私にとって「現場」とは、ほかならぬ長野県であります。県民の皆様の課題や悩み、そして夢や希望を、県政にとどまらず国の政策にも結びつけ、実効性ある施策として実現する。そうした使命を、全国知事会会長として誠心誠意果たしてまいります。議員各位におかれましては、引き続き格別の御指導と御支援を賜りますようお願い申し上げます。
【補正予算案】
さて、今定例会に提出いたしました一般会計補正予算案その他の案件につきまして、その概要を御説明申し上げます。

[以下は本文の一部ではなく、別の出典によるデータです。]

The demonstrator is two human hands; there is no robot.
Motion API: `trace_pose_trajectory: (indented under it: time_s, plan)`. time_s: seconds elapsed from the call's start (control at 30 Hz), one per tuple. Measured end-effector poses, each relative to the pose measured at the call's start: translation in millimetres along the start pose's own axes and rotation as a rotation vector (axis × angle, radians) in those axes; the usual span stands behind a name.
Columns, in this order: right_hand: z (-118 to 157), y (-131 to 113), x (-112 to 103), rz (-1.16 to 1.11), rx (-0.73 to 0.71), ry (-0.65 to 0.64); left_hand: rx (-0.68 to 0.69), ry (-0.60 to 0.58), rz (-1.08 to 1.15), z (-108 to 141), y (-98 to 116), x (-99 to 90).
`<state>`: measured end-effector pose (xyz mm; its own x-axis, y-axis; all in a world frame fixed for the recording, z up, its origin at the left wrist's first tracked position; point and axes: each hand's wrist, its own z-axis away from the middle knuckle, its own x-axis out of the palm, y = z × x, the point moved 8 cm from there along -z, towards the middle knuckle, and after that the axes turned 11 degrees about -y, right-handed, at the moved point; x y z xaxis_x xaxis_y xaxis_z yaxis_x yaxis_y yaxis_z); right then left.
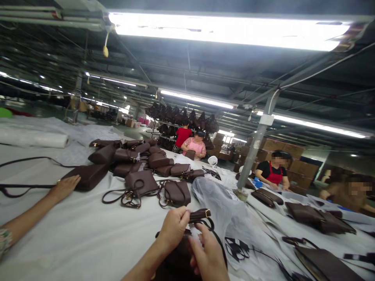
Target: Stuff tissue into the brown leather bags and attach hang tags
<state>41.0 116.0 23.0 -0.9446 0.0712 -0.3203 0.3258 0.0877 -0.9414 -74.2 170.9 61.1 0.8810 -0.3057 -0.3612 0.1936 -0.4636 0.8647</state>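
Observation:
My left hand is closed at the bottom centre, its thumb and fingers pinched at the end of a folded dark brown strap with a gold buckle. Just right of it, my right hand has its fingers curled around a small white piece below the strap. Under both hands lies a dark brown bag, partly hidden by them. Brown bags with looped straps, such as one small bag, lie just beyond my hands.
Another person's hand touches a brown bag at the left. A heap of bags covers the table's middle. Clear plastic lies right of centre, near a metal post. People stand at the tables beyond.

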Motion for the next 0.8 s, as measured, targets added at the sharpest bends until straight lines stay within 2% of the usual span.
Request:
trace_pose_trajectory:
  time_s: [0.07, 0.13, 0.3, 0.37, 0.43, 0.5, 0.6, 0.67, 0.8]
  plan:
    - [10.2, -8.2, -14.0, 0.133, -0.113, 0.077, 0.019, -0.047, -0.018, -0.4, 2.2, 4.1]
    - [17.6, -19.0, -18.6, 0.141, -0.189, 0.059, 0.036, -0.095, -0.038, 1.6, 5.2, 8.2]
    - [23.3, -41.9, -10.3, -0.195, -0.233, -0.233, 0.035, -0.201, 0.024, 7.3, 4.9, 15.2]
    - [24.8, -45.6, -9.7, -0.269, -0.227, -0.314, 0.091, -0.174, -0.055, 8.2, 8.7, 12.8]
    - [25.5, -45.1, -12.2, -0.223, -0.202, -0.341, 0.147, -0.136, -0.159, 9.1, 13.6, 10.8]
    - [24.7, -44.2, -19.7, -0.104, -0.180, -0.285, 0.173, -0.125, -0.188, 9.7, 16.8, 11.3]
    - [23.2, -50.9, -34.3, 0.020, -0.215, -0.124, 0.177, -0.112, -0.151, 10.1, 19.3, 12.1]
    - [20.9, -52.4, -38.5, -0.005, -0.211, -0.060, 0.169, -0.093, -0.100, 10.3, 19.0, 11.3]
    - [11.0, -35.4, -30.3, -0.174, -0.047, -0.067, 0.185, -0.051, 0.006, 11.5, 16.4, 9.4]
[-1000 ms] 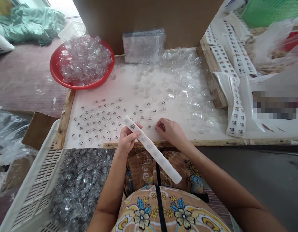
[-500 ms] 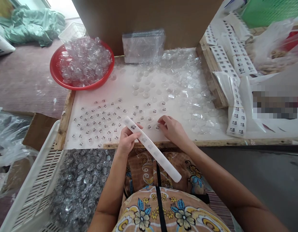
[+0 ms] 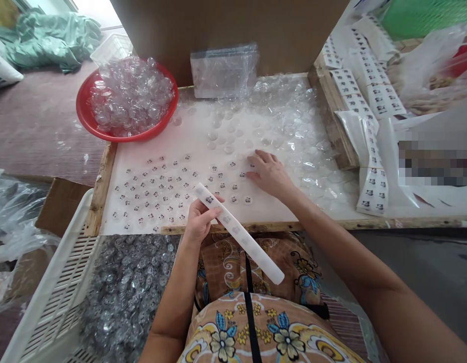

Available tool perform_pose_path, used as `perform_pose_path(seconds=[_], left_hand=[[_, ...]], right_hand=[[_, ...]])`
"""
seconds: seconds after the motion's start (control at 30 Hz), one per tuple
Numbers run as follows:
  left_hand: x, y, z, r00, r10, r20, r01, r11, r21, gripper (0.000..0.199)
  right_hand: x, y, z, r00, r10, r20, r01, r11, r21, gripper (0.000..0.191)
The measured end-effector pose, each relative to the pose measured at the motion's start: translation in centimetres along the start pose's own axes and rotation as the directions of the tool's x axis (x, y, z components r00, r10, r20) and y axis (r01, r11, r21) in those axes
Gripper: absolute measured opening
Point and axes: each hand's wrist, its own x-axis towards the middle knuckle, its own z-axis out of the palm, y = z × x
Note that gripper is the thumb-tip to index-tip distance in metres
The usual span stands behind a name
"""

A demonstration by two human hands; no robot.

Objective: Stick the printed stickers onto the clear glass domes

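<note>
My left hand (image 3: 200, 218) is closed on a long white sticker strip (image 3: 248, 247), which slants down to the right over the table's front edge. One small panda print shows at its upper end. My right hand (image 3: 270, 174) rests on the white tabletop (image 3: 188, 126) with its fingers apart, beside clear discs. Many clear discs with panda prints (image 3: 161, 187) lie across the left and middle of the tabletop. Plain clear discs (image 3: 294, 121) spread over the back and right side.
A red basin (image 3: 142, 135) heaped with clear discs stands at the back left. Below it is a white crate (image 3: 55, 267) beside many discs. Bundled sticker strips (image 3: 373, 176) lie to the right, past a wooden rail (image 3: 343, 141). A cardboard panel (image 3: 229, 25) stands behind.
My right hand has moved away from the front edge, further up the tabletop, and its fingers have spread. A panda-printed disc lies uncovered where its fingertips were. My left hand stays on the strip.
</note>
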Motion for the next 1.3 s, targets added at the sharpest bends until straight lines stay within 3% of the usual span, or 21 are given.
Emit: perform_pose_path(seconds=[0.17, 0.3, 0.4, 0.5, 0.73, 0.83, 0.97, 1.07, 1.3], left_hand=[[0.0, 0.2, 0.1, 1.000, -0.008, 0.006, 0.008, 1.000, 0.002, 0.021], [0.0, 0.2, 0.2, 1.000, -0.008, -0.003, 0.008, 1.000, -0.010, 0.022], [0.0, 0.2, 0.1, 1.000, -0.006, -0.002, 0.006, 1.000, -0.019, 0.022], [0.0, 0.1, 0.0, 1.000, -0.004, 0.006, 0.004, 1.000, -0.014, 0.022], [0.0, 0.0, 0.1, 1.000, 0.009, -0.003, -0.009, 1.000, 0.012, 0.021], [0.0, 0.1, 0.1, 1.000, 0.010, -0.002, -0.010, 1.000, 0.024, 0.020], [-0.1, 0.1, 0.1, 1.000, -0.005, 0.001, 0.005, 0.999, 0.042, 0.023], [0.0, 0.2, 0.1, 1.000, -0.008, 0.005, 0.007, 0.999, 0.044, 0.023], [0.1, 0.4, 0.2, 1.000, -0.012, 0.019, 0.011, 0.999, 0.046, 0.021]], right_hand=[[-1.0, -2.6, 0.4, 0.983, -0.161, 0.092, 0.148, 0.979, 0.137, 0.037], [-0.4, -3.3, -0.7, 0.995, -0.095, 0.031, 0.086, 0.969, 0.230, 0.033], [0.1, -2.7, -1.1, 0.999, -0.036, -0.033, 0.042, 0.982, 0.186, 0.034], [-0.1, -2.2, -0.6, 1.000, 0.001, -0.006, 0.000, 0.989, 0.150, 0.034], [-1.8, -3.6, 0.2, 0.980, -0.166, 0.111, 0.121, 0.937, 0.328, 0.026], [-1.8, -3.3, -0.8, 0.994, -0.091, 0.058, 0.069, 0.949, 0.307, 0.024], [-1.8, -0.9, -2.1, 0.995, 0.066, -0.077, -0.046, 0.971, 0.234, 0.024], [-2.2, 0.6, -2.5, 0.984, 0.144, -0.101, -0.116, 0.964, 0.240, 0.026], [-0.9, -0.9, -2.1, 0.997, 0.072, -0.021, -0.066, 0.976, 0.209, 0.030]])
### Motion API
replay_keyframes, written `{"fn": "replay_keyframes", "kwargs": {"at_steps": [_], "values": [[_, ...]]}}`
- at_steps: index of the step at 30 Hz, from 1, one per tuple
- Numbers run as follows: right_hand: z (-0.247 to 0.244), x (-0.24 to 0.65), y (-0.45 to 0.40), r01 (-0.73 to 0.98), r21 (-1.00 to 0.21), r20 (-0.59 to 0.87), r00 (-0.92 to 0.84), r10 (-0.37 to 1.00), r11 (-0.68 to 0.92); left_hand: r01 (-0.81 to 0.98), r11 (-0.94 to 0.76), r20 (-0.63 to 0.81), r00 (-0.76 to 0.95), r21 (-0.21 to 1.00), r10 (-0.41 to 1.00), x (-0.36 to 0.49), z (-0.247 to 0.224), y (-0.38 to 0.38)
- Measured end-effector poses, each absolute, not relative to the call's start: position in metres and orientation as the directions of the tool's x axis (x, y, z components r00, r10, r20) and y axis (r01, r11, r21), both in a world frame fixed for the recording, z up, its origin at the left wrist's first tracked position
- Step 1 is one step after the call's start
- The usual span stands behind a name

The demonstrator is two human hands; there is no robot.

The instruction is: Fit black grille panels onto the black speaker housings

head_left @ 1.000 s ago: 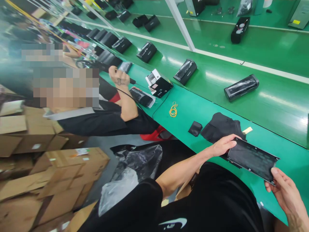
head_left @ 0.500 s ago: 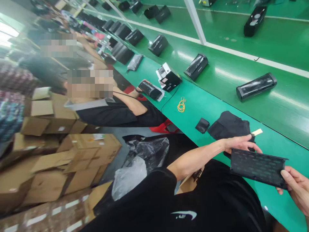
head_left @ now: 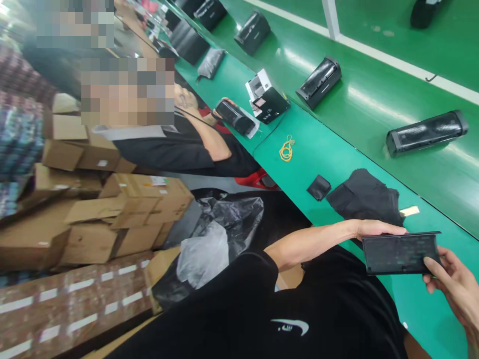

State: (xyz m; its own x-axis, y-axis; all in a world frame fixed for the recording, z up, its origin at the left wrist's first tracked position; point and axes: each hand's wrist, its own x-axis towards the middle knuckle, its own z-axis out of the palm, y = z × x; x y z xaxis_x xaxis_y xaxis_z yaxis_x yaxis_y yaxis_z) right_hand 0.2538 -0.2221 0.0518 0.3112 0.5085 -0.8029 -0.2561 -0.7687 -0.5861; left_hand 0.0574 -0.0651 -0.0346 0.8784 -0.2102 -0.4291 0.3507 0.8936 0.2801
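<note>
A black rectangular grille panel (head_left: 398, 255), with a raised rim and faint rows of slots, is held level over the green bench. My right hand (head_left: 449, 281) grips its right end, thumb on the near face and fingers behind. Along the panel's upper left edge lies my left hand (head_left: 376, 228), closed against it, its fingertips partly hidden behind. A heap of black cloth pieces (head_left: 364, 197) rests just beyond my left hand. A cream strip (head_left: 409, 211) pokes out from the heap's right side. Left of the cloth is a small folded black piece (head_left: 319, 187).
Black cylindrical speakers (head_left: 426, 133) stand along the green conveyor (head_left: 370, 119) behind the bench. Yellow rubber bands (head_left: 286, 148) and a black-and-white box (head_left: 267, 97) lie leftward. A co-worker's arm (head_left: 209, 134) reaches to another speaker (head_left: 235, 117). Cardboard boxes (head_left: 149, 199) fill the floor at left.
The panel has turned from a slant to nearly level. My left hand has come from the cloth side to the panel's upper edge. The view has shifted slightly.
</note>
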Motion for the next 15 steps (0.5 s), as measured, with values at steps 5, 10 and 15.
{"fn": "replay_keyframes", "kwargs": {"at_steps": [5, 10, 15], "values": [[0.051, 0.254, -0.214, -0.16, -0.555, -0.815, 0.301, 0.495, -0.817, 0.333, 0.907, -0.452, 0.871, 0.257, -0.191, 0.06, -0.041, -0.068], [0.057, 0.254, -0.21, -0.154, -0.549, -0.814, 0.324, 0.483, -0.822, 0.319, 0.916, -0.436, 0.879, 0.243, -0.191, 0.061, -0.041, -0.068], [0.058, 0.25, -0.204, -0.166, -0.549, -0.807, 0.363, 0.467, -0.82, 0.299, 0.928, -0.43, 0.884, 0.22, -0.183, 0.062, -0.042, -0.069]]}}
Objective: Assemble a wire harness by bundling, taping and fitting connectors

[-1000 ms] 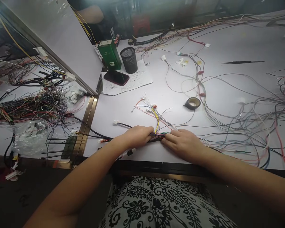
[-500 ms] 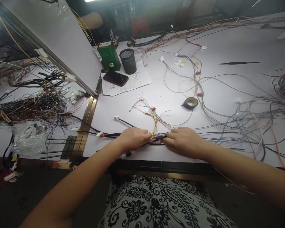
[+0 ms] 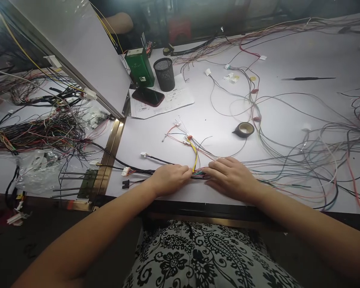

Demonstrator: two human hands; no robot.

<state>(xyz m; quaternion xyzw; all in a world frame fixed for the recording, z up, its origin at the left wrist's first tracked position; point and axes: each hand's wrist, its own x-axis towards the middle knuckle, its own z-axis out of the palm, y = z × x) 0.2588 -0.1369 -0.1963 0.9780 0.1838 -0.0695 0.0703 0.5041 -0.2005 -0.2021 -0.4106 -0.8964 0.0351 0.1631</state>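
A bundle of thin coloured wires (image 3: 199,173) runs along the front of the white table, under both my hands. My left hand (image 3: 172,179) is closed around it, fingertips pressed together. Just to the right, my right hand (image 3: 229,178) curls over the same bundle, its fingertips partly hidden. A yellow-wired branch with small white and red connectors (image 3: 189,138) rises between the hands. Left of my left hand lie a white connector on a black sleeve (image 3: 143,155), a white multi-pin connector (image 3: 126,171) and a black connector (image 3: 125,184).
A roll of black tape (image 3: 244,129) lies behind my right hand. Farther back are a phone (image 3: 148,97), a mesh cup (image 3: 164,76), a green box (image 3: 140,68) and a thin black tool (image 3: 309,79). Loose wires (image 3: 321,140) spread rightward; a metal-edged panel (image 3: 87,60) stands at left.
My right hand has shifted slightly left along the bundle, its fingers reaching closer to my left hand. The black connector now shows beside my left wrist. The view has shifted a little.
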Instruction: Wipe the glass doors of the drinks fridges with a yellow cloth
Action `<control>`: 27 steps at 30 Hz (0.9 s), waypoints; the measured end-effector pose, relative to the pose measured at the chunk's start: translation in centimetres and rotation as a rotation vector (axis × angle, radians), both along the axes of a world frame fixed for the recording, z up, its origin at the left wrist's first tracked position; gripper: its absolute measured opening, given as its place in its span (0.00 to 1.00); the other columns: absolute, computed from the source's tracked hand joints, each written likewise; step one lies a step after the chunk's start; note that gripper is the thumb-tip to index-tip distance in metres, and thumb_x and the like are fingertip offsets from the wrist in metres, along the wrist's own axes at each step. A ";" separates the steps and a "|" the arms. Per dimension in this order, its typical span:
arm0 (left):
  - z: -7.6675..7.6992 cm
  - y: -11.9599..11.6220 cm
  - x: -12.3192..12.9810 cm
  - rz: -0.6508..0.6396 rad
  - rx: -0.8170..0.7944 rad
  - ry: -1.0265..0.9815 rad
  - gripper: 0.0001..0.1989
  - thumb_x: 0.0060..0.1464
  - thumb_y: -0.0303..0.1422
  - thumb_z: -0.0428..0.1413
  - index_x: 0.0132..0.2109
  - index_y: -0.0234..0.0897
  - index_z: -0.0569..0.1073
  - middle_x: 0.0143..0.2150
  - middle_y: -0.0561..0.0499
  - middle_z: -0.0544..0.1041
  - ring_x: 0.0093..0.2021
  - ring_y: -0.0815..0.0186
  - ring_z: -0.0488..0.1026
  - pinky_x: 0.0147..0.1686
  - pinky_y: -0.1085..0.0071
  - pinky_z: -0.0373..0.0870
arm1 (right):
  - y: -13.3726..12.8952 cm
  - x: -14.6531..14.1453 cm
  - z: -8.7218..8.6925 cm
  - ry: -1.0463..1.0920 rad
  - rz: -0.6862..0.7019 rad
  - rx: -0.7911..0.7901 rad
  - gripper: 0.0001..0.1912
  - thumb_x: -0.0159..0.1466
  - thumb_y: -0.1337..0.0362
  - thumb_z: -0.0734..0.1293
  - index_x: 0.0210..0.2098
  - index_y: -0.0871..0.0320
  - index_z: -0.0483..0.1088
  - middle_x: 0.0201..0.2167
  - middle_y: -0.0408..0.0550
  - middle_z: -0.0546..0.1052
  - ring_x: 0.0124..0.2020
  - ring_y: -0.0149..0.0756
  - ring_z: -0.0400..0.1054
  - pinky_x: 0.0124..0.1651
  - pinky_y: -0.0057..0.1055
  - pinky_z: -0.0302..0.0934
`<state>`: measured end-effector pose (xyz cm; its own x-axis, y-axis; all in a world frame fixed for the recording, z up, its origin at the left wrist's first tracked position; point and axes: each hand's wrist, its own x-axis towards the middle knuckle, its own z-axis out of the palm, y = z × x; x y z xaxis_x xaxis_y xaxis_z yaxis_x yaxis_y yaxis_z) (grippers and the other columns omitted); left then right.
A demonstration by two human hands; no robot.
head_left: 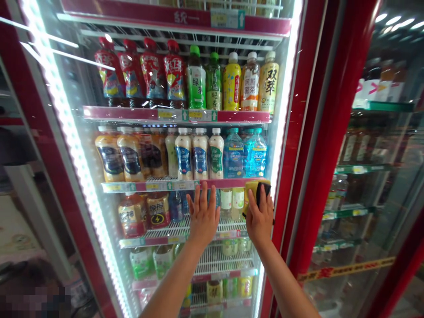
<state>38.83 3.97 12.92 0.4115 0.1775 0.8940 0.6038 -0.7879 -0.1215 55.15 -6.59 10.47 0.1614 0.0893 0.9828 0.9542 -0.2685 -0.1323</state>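
Observation:
In the head view, my left hand (203, 216) is raised with its fingers stretched and apart, palm towards the glass door (212, 119) of a lit drinks fridge. It holds nothing. My right hand (260, 216), to its right, has a yellow and black cloth (252, 187) under its fingers, held against the glass near the door's right edge. Part of the cloth is hidden behind the fingers. Through the glass, both hands overlap a middle shelf rail (179, 185) and bottles below it.
Several shelves hold bottles, including red-capped tea bottles (150, 73) and blue drink bottles (255, 152). A red door frame (338, 132) borders the right side, with another glass-fronted fridge (357, 190) beyond. Bright light strips (71, 132) line the fridge. Reflections streak the glass at upper left.

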 end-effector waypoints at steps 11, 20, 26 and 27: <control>-0.3 -2.0 3.6 -0.050 -0.001 -0.013 0.45 0.66 0.33 0.53 0.77 0.42 0.31 0.80 0.40 0.37 0.79 0.48 0.38 0.74 0.38 0.39 | -1.5 4.1 2.5 -0.019 -0.068 0.011 0.45 0.69 0.77 0.60 0.75 0.35 0.39 0.78 0.43 0.44 0.76 0.56 0.47 0.68 0.59 0.61; -0.6 -2.9 5.7 -0.107 0.006 0.003 0.45 0.66 0.32 0.53 0.77 0.41 0.32 0.79 0.39 0.38 0.79 0.49 0.36 0.73 0.36 0.37 | -2.3 5.6 3.2 -0.046 -0.060 -0.094 0.47 0.69 0.78 0.60 0.75 0.34 0.35 0.78 0.42 0.42 0.76 0.54 0.48 0.71 0.58 0.57; -2.6 -3.8 6.7 -0.138 -0.013 0.018 0.45 0.65 0.31 0.54 0.77 0.43 0.33 0.79 0.42 0.38 0.78 0.49 0.36 0.74 0.38 0.38 | -4.0 7.4 -1.4 0.054 -0.134 -0.036 0.49 0.67 0.80 0.58 0.75 0.35 0.35 0.79 0.45 0.41 0.76 0.57 0.46 0.66 0.58 0.64; -3.2 -3.9 6.6 -0.136 -0.017 0.023 0.45 0.66 0.31 0.54 0.77 0.43 0.34 0.79 0.42 0.38 0.78 0.49 0.36 0.74 0.39 0.38 | -4.2 7.2 -3.1 0.063 -0.135 -0.043 0.49 0.67 0.80 0.59 0.76 0.36 0.36 0.79 0.46 0.41 0.76 0.57 0.46 0.65 0.58 0.64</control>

一般会計補正予算案は74億6,322万円であります。これまで述べたことのほか、県民生活の安全・安心の確保、教育環境の整備などに要する経費を計上しました。
県民生活の安全・安心の確保としては、大雨により被災した道路・河川・砂防施設等の応急対策・復旧の実施、緊急輸送道路や損傷が進んでいる観光地へのアクセス道路等の集中的な修繕に加え、渇水や降ひょうによる農作物被害対策を実施する市町村への助成を実施してまいります。
教育環境の整備としては、県立高校再編のため、佐久新校の土地造成の設計、伊那新校の校舎建設工事等を実施するとともに、狭隘化や老朽化が著しい松本養護学校の改築に向け、仮設校舎を建設します。
この補正予算案の財源として、県債46億4,600万円、繰越金19億5,322万8千円、その他国庫支出金など8億6,399万2千円を見込み、計上しました。
今年度の一般会計予算は、今回の補正を加えますと1兆246億8,983万円となります。
特別会計の補正予算案は、林業改善資金の貸付金予算を増額するものであります。企業特別会計の補正予算案は、流域下水道事業に係るものであり、埼玉県八潮市で発生した道路陥没事故を受け、県流域下水道管路の重点調査等を実施するものであります。
【条例案、事件案、専決処分報告】
次に、条例案は、新設条例案1件、一部改正条例案5件であります。
このうち「県営水道条例の一部を改正する条例案」は、災害など非常時において、県営水道の給水装置の早期復旧を図るため、企業局以外の水道事業者が指定した給水装置工事事業者による工事の実施を可能とするものであります。
事件案は、道路上の事故に係る損害賠償についてなど16件であります。
専決処分報告は、交通事故に係る損害賠償の専決処分報告など10件であります。
以上、今回提出いたしました議案につきまして、その概要を申し上げました。何とぞよろしく御審議の程お願い申し上げます。